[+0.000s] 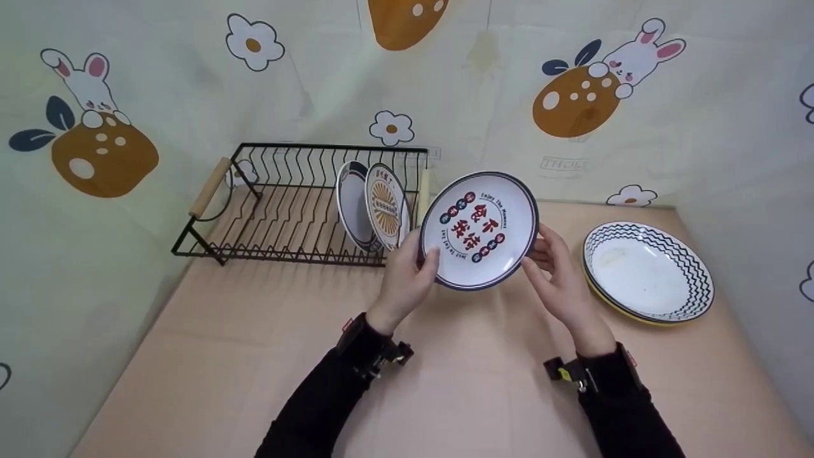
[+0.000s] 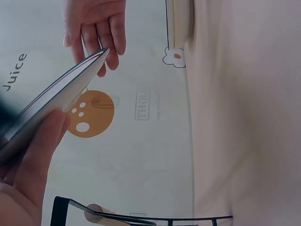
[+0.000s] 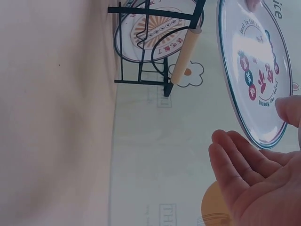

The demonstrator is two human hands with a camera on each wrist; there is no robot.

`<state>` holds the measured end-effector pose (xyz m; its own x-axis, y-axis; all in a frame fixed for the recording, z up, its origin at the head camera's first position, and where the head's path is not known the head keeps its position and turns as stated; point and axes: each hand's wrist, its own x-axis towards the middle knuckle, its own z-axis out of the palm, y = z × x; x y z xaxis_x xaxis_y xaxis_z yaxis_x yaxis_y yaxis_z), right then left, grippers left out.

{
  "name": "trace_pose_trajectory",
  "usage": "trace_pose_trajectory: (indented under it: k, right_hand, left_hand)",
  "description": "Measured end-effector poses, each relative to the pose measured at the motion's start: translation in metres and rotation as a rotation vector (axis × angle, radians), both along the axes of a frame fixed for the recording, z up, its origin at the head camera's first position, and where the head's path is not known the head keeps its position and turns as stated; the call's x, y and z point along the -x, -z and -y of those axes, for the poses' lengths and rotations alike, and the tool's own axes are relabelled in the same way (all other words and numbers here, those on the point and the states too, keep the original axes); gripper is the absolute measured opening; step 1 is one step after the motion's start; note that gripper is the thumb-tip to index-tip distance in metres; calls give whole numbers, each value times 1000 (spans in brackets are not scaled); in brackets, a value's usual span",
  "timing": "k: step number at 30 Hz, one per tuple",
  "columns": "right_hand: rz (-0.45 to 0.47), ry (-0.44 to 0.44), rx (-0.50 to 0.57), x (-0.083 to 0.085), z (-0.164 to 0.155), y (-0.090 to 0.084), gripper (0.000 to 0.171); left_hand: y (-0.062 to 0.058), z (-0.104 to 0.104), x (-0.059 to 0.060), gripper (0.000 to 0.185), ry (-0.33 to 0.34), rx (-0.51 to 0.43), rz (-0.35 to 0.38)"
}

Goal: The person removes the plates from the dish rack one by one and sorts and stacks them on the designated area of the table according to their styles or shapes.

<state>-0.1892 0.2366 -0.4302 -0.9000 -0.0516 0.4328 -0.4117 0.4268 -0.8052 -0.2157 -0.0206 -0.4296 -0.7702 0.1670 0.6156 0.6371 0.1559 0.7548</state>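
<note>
In the head view, a white plate [image 1: 480, 222] with a dark blue rim and red lettering is held up, its printed face towards me. My left hand [image 1: 407, 273] grips its left edge, thumb on the front and fingers behind. At the opposite edge is my right hand [image 1: 559, 277]. The right wrist view shows the right hand's fingers [image 3: 235, 165] extended just below the rim, with its thumb overlapping the plate's face. To the left, a black wire dish rack [image 1: 280, 257] holds several plates upright, one with an orange sunburst print [image 1: 385, 207].
Stacked bowls [image 1: 648, 273] stand on the right of the table, the top one white with black wavy lines. The rack has wooden handles [image 1: 211, 187] at its ends. A pale printed cloth [image 1: 331, 83] hangs behind the peach-coloured tabletop [image 1: 254, 356].
</note>
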Motion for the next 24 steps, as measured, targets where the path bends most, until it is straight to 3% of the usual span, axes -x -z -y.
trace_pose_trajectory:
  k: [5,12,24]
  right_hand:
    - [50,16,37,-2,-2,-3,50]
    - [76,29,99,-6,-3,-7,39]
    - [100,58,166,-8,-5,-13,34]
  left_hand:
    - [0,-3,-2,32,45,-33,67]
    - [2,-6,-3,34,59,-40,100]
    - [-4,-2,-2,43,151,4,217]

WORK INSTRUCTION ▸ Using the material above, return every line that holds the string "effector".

OUTPUT OF THE EXERCISE ▸
`<state>` holds the measured end-effector pose (xyz m; its own x-axis, y-axis; all in a frame fixed for the recording, z up, its origin at the head camera's first position, and where the head's path is not known the head keeps its position and turns as stated; point and axes: each hand's wrist, its own x-axis towards the middle knuckle, its own z-axis out of the palm, y = z × x; x y z xaxis_x xaxis_y xaxis_z yaxis_x yaxis_y yaxis_z), right then left, grippers left out.
  "description": "Measured end-effector poses, each relative to the pose measured at the motion's start: translation in metres and rotation as a rotation vector (axis × angle, radians), both along the axes of a frame fixed for the recording, z up, its origin at the head camera's first position, and where the head's path is not known the head keeps its position and turns as stated; the call's x, y and z point along the -x, -z and -y of those axes, for the poses' lengths and rotations alike, and the tool's own axes are relabelled in the same way (all other words and numbers here, those on the point and the states too, keep the original axes); gripper is the absolute measured opening; step 1 is one step after the motion's start; note that gripper is the thumb-tip to index-tip distance in metres; calls give whole numbers, each value times 1000 (spans in brackets are not scaled); in brackets, a value's usual span",

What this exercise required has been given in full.